Thursday, February 5, 2015

Disability is part of their doll's story

By Louise Kinross

In January I wrote about Melissa Shang, a girl who at age 10 got 150,000 people to sign a petition asking American Girl to release a doll with a disability. Melissa has a form of muscular dystrophy. The company hasn't.

Then I heard from the Pots family in St. Catharines, outside Toronto. Pictured above are Emily, Sophia, Rachel and Janneke. Rachel and Janneke both use wheelchairs now and have global developmental delay with no diagnosis.

Their mom Sara sent me a photo (below) of an American Girl doll that Emily and Sophie had adapted to reflect their family's experience. They purchased the wheelchair from American Girl. But "the hand splint, g-tube, tinted glasses (for vision clarity) and ankle-foot orthoses were modified by 'Pot Home Health Supplies,'" Sara says, aka Emily and Sophia. "My kids get more satisfaction out of making the pieces.

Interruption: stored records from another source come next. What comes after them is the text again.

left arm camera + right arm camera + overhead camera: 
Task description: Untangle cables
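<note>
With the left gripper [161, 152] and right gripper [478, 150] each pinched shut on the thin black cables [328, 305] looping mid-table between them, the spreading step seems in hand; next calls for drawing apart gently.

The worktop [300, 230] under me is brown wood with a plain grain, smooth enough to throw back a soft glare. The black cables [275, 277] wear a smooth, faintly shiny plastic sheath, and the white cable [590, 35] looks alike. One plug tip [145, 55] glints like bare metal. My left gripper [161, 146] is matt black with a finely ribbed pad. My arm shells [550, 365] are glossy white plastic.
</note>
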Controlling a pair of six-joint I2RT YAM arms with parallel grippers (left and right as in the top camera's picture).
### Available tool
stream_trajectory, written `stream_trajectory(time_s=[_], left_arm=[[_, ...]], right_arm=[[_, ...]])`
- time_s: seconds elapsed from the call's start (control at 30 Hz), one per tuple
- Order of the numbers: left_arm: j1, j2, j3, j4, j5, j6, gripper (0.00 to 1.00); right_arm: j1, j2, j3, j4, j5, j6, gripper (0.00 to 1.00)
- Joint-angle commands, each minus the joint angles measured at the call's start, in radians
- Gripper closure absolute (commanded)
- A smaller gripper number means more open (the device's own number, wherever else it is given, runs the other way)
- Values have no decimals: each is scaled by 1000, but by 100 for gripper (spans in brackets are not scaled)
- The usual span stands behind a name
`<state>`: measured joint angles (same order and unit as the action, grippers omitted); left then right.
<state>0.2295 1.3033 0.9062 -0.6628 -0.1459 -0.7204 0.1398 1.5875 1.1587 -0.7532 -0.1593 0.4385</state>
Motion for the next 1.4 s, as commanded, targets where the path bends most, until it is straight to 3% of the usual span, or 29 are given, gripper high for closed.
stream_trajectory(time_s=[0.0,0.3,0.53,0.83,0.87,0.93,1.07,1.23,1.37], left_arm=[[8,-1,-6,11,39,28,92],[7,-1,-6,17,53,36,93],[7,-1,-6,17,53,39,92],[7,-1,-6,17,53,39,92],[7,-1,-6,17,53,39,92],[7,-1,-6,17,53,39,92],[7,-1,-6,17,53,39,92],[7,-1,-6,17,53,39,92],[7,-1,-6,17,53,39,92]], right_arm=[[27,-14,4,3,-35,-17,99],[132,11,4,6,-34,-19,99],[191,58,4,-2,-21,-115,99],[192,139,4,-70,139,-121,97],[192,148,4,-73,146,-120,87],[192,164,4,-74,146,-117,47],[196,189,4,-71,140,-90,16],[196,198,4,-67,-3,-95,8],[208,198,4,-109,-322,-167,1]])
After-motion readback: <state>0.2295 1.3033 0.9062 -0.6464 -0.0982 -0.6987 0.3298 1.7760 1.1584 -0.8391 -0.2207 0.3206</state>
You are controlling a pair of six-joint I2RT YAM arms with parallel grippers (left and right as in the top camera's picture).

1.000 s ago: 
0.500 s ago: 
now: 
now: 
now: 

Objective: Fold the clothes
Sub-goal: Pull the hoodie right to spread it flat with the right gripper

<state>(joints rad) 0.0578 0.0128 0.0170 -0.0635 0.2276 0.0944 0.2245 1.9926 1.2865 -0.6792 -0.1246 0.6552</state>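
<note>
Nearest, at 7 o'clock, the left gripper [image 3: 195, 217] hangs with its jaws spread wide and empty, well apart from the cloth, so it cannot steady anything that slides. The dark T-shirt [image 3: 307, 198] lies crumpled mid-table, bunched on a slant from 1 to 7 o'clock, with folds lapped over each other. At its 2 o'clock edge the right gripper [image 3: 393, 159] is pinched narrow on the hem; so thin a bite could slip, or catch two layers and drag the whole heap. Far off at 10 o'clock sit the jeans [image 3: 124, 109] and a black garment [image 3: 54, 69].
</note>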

"From the very beginning Emily and Sophia insisted we save money for Rachel and Janneke to have a doll in a wheelchair," Sara says. "As they began to visit the American Girl stores and website, they were frustrated to see there were little to no props for girls with disability. What I love about that frustration is that it comes from their own hearts. My hope is that they will continue to see places and things that need representation of all, not just in the doll world, but beyond."